Alex also known as Alexander, Little Guy, Big Guy, and Spot wrinkled his baby brow.
“Got your foot,” I told him loftily. Alex wriggled. Clearly, he was unsure what to make of this development.
“Messing with the minds of the next generation again, Rose? For shame!” Macbeth’s voice took me off guard. The twins, on the other hand, didn’t seem at all surprised to see him. Even at the ripe old age of six weeks, their senses were better than mine. I would have sworn that they knew it, too, based on their little baby smirks.
“It’s not like I have much else to do,” I said. “Grounded, remember?” Winter had given way to early spring, and I was still under house arrest for my “antics” the day the twins were born.
Macbeth sat down next to me and started playing with Kaitlin’s feet.
“I seem to recall this grounding that you speak of,” he said. “Remind me again—is this the grounding that kept you from going with me to see the delightfully horrendous film adaptation of my seventh-favorite Broadway musical, or the grounding that came about because you almost got yourself killed? And didn’t bother to bring me along? Hmmmmm?”
Macbeth loved playing the martyr almost as much as he adored cheesy movie musicals, and my being housebound was almost as bad for him as it was for me. Our age-mates in the pack (or “the Philistines,” as Mac sometimes referred to them) couldn’t quite grasp the appeal inherent in most of the things that Macbeth enjoyed.
“How many times do I have to say I’m sorry?” I huffed, finally releasing my hold on Alex’s captive foot. I smiled at the way he joyfully flailed like there was no tomorrow once it was free.

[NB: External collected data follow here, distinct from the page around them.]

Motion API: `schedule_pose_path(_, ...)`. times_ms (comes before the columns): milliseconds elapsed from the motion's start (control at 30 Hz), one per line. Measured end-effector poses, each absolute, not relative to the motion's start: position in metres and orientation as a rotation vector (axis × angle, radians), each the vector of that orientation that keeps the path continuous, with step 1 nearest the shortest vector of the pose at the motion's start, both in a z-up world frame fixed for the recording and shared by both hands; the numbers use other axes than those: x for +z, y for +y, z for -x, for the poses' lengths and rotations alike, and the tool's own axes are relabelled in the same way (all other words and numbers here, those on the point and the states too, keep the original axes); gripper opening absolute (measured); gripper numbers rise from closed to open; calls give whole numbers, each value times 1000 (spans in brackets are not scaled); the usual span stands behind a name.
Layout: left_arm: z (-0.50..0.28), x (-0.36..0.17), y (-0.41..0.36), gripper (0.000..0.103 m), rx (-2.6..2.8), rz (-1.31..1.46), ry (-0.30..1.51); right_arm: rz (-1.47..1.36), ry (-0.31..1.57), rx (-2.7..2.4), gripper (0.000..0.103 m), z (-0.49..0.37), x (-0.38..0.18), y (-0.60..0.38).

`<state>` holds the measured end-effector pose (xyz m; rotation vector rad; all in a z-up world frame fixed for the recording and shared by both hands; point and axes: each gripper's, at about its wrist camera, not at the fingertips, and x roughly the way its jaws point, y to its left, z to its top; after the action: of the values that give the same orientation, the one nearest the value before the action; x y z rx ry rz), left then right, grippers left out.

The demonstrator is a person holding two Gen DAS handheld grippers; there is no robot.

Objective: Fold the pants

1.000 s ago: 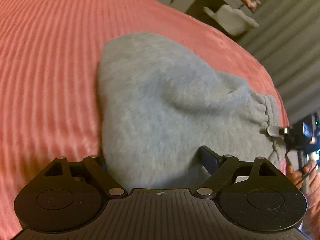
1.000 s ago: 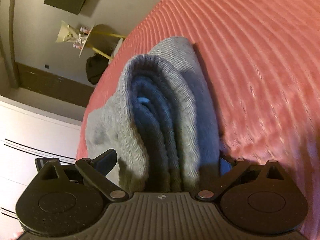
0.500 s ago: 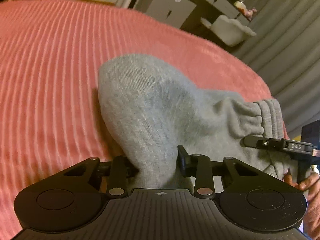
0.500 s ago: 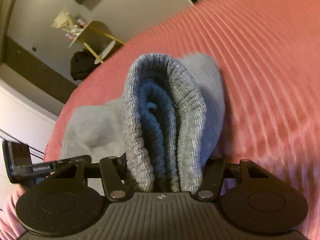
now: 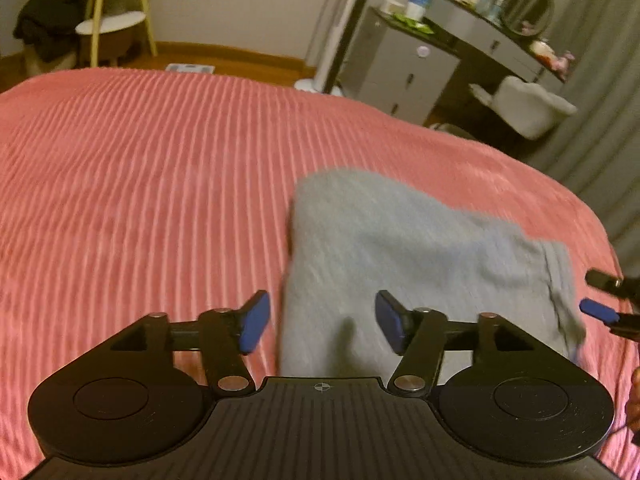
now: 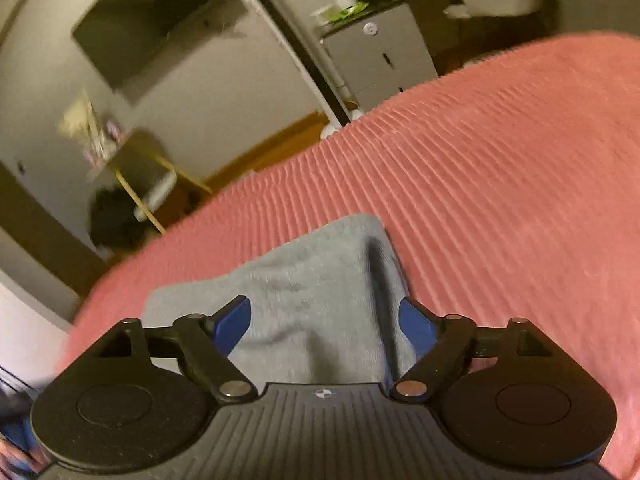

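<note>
The grey pants lie folded in a compact bundle on the ribbed pink bedspread. My left gripper is open and empty, its blue pads above the near edge of the bundle. In the right wrist view the same grey pants lie flat below my right gripper, which is open and empty. The right gripper's blue fingertip shows at the right edge of the left wrist view, beside the waistband end.
The pink bedspread covers the whole bed. Beyond it stand a grey dresser with bottles and a round mirror, a pale chair, a small round side table and grey curtains.
Both grippers were shut on the grey pants half a second ago. Both have opened, let go and pulled back upward. The bundle now rests on the bed.
</note>
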<state>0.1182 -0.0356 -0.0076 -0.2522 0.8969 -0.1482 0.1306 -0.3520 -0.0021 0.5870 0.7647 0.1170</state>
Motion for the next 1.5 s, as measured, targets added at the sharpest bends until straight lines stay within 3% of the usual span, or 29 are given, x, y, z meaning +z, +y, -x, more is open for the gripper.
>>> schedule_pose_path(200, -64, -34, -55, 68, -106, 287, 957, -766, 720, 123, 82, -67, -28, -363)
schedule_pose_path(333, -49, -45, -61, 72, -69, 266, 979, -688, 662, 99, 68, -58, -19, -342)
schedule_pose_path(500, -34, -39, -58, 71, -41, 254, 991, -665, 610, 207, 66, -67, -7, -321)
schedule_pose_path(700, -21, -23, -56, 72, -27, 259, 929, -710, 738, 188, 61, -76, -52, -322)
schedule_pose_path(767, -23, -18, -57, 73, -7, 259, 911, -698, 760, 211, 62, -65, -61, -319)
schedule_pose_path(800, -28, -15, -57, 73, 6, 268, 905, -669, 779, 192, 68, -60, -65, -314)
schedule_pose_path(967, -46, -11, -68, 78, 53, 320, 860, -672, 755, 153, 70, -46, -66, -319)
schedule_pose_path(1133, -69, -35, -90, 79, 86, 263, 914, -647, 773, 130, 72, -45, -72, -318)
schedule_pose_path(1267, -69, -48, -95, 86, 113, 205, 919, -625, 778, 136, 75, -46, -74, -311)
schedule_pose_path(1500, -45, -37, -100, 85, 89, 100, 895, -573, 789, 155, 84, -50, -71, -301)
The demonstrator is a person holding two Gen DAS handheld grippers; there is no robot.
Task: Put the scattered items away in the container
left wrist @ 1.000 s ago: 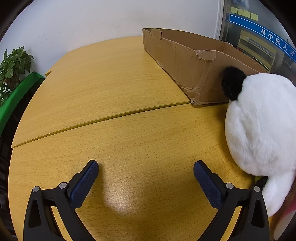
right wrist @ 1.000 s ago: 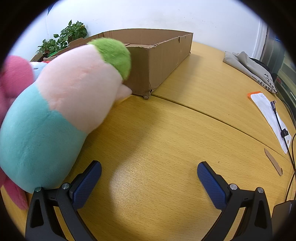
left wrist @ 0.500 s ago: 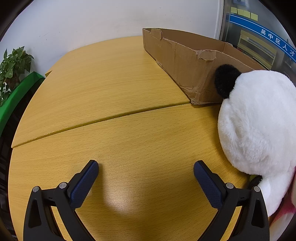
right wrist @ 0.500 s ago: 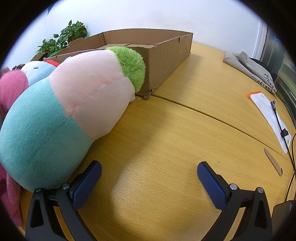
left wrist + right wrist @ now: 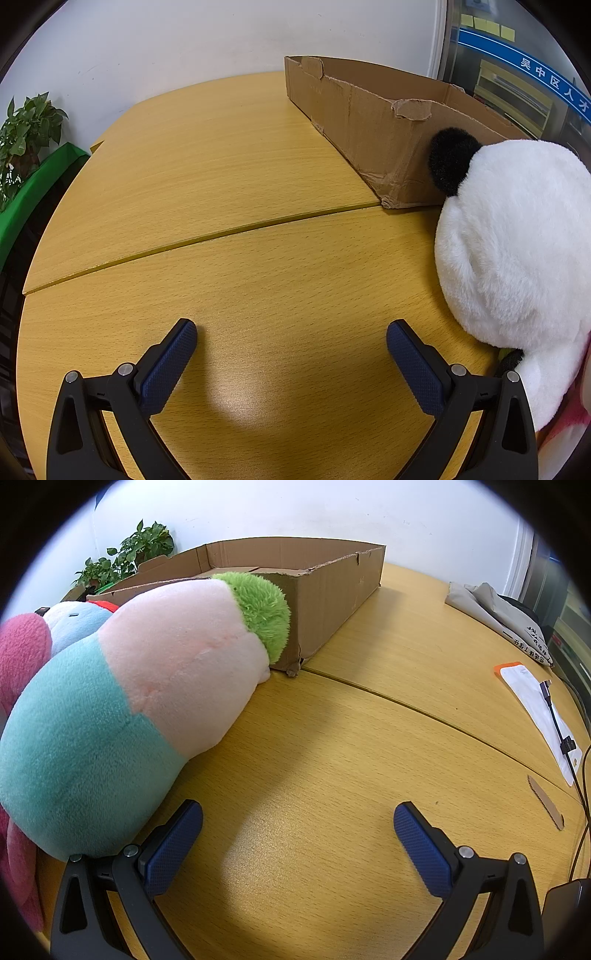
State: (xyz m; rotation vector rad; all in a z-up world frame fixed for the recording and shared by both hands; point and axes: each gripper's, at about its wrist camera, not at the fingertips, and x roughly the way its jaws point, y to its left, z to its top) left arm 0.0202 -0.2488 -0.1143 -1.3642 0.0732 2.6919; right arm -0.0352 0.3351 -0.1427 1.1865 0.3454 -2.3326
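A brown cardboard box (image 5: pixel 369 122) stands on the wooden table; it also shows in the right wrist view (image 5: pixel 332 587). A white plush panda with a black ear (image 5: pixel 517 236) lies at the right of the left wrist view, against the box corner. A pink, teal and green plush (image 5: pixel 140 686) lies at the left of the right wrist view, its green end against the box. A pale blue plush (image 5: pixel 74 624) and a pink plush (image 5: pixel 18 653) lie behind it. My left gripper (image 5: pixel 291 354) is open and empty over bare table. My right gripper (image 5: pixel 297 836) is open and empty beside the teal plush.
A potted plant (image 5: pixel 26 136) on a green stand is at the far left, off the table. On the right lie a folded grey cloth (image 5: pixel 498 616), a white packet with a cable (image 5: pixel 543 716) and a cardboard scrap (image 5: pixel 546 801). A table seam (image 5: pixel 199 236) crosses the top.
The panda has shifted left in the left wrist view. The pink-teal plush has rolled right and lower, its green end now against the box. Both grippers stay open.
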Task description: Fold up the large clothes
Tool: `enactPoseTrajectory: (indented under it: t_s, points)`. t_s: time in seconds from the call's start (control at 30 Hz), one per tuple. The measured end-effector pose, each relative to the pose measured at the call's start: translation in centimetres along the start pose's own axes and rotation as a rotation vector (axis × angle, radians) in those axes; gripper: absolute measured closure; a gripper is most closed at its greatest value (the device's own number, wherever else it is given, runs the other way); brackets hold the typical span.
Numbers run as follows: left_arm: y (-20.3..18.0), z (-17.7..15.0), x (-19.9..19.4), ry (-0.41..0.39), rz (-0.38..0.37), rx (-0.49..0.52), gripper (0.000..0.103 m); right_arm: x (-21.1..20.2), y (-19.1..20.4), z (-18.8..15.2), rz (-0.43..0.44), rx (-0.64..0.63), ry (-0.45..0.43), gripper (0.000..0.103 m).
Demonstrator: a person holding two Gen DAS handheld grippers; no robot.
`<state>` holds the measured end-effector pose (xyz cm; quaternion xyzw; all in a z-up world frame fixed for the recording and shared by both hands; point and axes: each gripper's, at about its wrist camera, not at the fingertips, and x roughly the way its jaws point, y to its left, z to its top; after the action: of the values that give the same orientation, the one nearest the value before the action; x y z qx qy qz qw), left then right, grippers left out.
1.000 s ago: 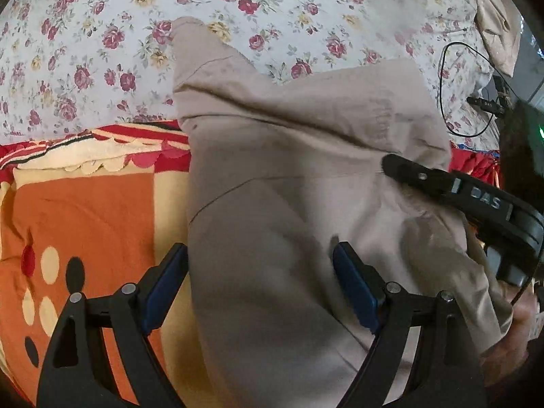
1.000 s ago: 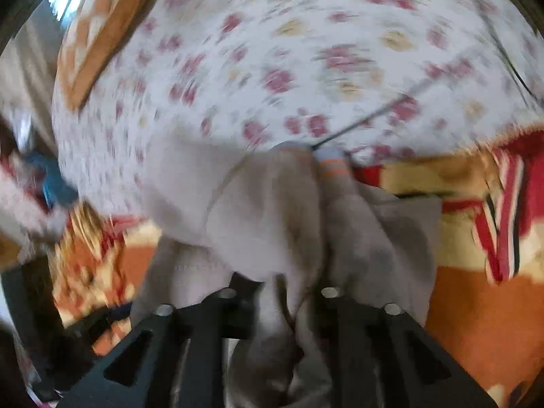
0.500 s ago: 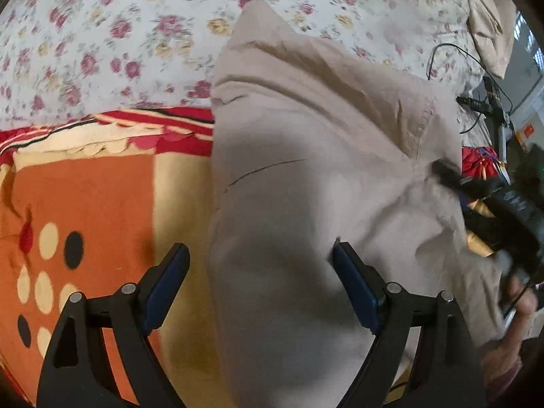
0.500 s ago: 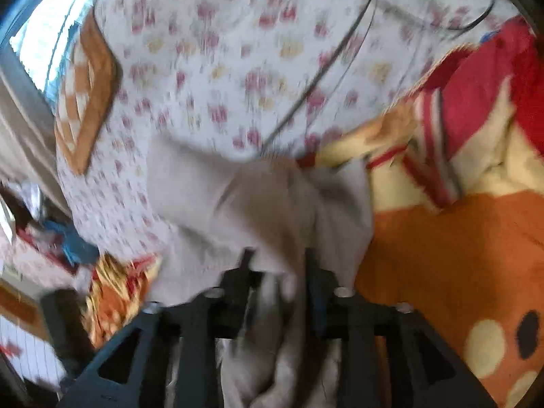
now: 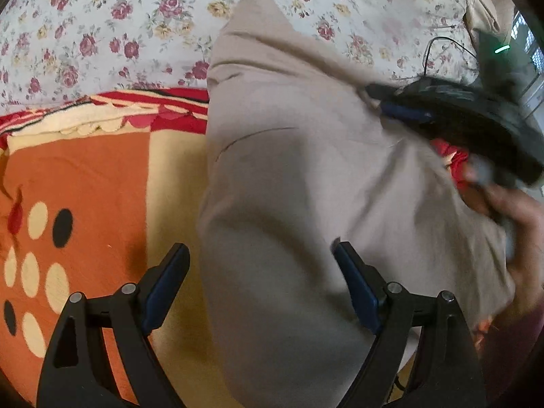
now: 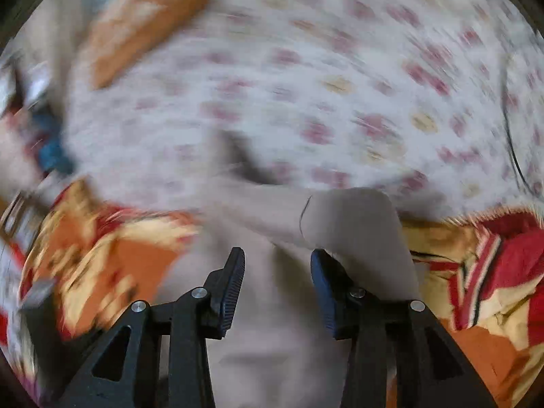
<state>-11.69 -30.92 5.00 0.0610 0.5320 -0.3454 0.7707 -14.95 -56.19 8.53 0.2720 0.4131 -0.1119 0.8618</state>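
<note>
**Beige garment folded on the bed, both jaws off the cloth**

Your left gripper (image 5: 260, 273) hangs over the large beige cotton garment (image 5: 306, 187) with its jaws spread wide. The left blue pad stands over the orange blanket with cream and black dots (image 5: 68, 204); the right pad stands over the beige cloth. Neither pad presses on anything.

The garment lies on the bed in a long folded strip. Its far, narrow end reaches onto the white bedsheet printed with red and yellow roses (image 5: 102, 34); its near part covers the blanket's cream and red border.

Your right gripper (image 6: 277, 282) sits at the garment's right edge. Its jaws have just been closing and now stand partly open, with beige cloth below the gap but nothing pinched between the pads. A rolled fold of the garment (image 6: 353, 224) rises just beyond the right-hand pad. That view is smeared by motion, so finer detail is lost.

In the left wrist view, your right hand (image 5: 510, 224) shows blurred on its black handle, and a thin black cable (image 5: 442, 42) lies on the sheet beyond.
</note>
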Motion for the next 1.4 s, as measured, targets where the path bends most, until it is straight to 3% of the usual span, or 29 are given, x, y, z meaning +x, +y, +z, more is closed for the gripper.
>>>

“How many more times do you have to apologize?” Macbeth asked, pretending to ponder the question deeply. “At least thrice more, I should think,” he said, slipping into a distinctively rhythmic pattern of speech that made me think that a reenactment of his seventh-favorite musical might just be forthcoming again. Instead, though, he turned his gaze to Kaitlin and without even looking at me, he said, “You could have been killed, Rose.”
The way he was looking at Katie and the words he’d said reminded me that even though Macbeth was Mac, he was still a Were. He still had an innate desire to protect what he loved and to guard his females with his life. Without another word, he gently moved his hand up to Kaitlin’s head and gently stroked her downy-soft hair. Katie blew another spit bubble, completely unaffected by the nearly rapturous awe on Macbeth’s face. She was already used to getting that reaction from Weres, and when she was Katie and not the more tempestuous Kate, she reveled in it.
Just you wait, I told her silently. It’s all fun and games until they ground you until you’re thirty.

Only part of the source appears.